- _Exercise objective_
In the material below, find the line containing "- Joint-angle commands" and the line containing "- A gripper", then reproduce exactly both of them and every line between, and nothing else.

- _Collected data_
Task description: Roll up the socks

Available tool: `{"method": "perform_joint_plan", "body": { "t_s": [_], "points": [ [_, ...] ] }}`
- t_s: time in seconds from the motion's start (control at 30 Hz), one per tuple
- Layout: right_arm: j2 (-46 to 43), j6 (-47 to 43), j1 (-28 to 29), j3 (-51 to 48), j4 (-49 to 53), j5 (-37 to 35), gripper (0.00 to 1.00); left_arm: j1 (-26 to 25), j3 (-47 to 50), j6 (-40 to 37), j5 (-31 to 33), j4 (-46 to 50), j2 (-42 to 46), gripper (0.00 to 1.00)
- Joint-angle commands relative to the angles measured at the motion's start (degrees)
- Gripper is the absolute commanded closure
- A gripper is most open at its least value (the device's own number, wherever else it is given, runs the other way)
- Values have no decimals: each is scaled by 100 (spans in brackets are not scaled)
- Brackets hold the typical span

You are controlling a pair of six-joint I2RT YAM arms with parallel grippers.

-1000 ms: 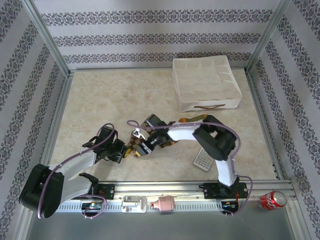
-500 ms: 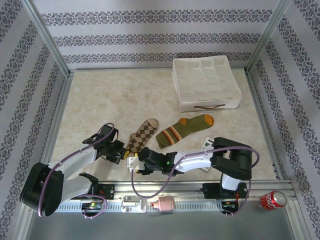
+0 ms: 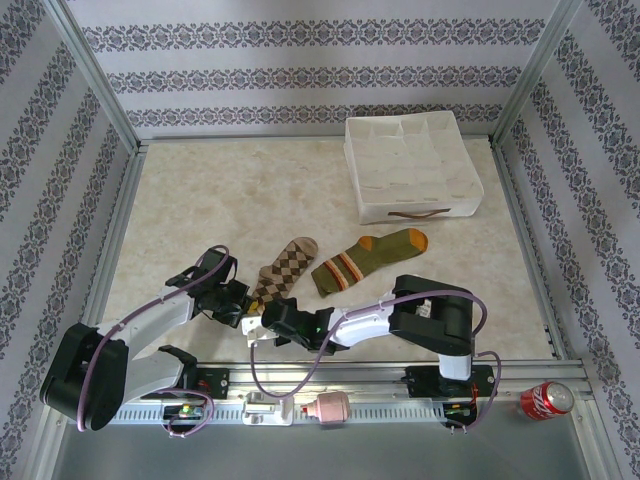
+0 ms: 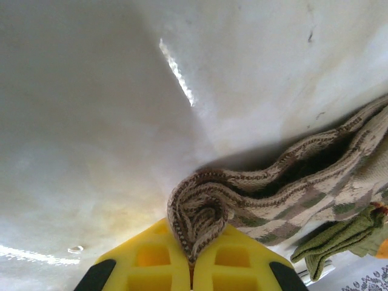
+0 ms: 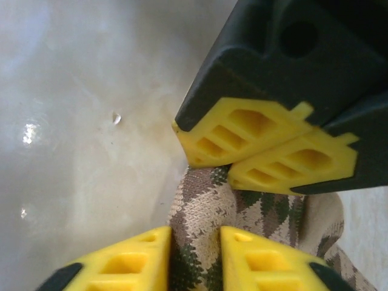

- _Written solution_
- Joint-angle commands relative to the angles measured at the motion's start (degrees)
- Gripper is the absolute commanded closure
- A gripper is most open at its least value (the device's own number, wherever else it is given, runs the other way)

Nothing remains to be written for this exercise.